= What you will do =
Take the line that contains "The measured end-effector" as the first line and the last line of the material below as the final one; reproduce exactly the lines between, inclusive.

= Supplied information =
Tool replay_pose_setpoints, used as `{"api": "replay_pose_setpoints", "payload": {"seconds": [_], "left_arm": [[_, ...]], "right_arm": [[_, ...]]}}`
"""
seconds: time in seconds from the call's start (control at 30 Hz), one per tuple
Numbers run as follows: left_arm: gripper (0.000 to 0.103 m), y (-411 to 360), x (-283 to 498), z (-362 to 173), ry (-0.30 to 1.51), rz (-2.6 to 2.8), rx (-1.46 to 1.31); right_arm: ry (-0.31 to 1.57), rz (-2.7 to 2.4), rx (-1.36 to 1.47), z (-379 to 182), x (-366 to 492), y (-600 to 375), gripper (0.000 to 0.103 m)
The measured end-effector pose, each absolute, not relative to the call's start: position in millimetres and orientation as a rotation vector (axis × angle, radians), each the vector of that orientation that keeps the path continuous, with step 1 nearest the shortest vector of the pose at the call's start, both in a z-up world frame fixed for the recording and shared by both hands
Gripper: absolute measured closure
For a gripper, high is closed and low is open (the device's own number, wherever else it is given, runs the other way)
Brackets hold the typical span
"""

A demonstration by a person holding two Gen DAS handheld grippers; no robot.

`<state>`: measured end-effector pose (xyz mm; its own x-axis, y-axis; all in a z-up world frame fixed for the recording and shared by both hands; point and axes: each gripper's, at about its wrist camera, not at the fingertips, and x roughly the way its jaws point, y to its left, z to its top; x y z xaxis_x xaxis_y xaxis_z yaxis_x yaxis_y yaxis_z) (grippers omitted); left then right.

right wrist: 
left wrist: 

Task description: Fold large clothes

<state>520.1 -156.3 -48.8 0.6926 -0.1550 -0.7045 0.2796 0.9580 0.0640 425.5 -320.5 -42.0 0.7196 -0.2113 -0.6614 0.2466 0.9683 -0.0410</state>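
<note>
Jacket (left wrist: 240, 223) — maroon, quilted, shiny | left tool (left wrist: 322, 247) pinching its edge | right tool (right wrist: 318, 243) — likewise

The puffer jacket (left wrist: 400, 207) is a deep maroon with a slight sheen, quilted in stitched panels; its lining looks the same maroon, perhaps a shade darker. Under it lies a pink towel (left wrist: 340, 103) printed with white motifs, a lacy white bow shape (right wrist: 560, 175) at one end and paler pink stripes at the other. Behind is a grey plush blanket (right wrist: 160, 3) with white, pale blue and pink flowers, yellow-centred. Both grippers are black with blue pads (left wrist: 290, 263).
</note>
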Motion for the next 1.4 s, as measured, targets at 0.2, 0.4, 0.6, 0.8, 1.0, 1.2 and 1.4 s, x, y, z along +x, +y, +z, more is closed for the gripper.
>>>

= Written answer =
The measured end-effector pose, each absolute, not relative to the call's start: position in millimetres and orientation as a rotation vector (axis × angle, radians), each the vector of that orientation that keeps the path continuous, with step 1 nearest the shortest vector of the pose at the call's start, both in a z-up world frame fixed for the recording and shared by both hands
Gripper: absolute measured closure
For a gripper, high is closed and low is open (the device's own number, wherever else it is given, runs the other way)
Brackets hold the typical span
"""

A demonstration by a person holding two Gen DAS handheld grippers; no robot.

`<state>`: measured end-effector pose (xyz mm; its own x-axis, y-axis; all in a z-up world frame fixed for the recording and shared by both hands; point and axes: each gripper's, at about its wrist camera, not at the fingertips, and x roughly the way its jaws point, y to its left, z to its top; x y z xaxis_x xaxis_y xaxis_z yaxis_x yaxis_y yaxis_z) (grippers omitted); left then right.

right wrist: 
left wrist: 

Task description: Fold large clothes

<state>520.1 -156.3 -48.8 0.6926 -0.1550 -0.7045 0.2796 0.9580 0.0640 425.5 -320.5 -42.0 0.7196 -0.2113 -0.6614 0.2466 0.9683 -0.0410</state>
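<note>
Jacket (left wrist: 240, 223) — maroon, quilted, shiny | left tool (left wrist: 322, 247) pinching its edge | right tool (right wrist: 318, 243) — likewise

The puffer jacket (left wrist: 400, 207) is a deep maroon with a slight sheen, quilted in stitched panels; its lining looks the same maroon, perhaps a shade darker. Under it lies a pink towel (left wrist: 340, 103) printed with white motifs, a lacy white bow shape (right wrist: 560, 175) at one end and paler pink stripes at the other. Behind is a grey plush blanket (right wrist: 160, 3) with white, pale blue and pink flowers, yellow-centred. Both grippers are black with blue pads (left wrist: 290, 263).
</note>
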Motion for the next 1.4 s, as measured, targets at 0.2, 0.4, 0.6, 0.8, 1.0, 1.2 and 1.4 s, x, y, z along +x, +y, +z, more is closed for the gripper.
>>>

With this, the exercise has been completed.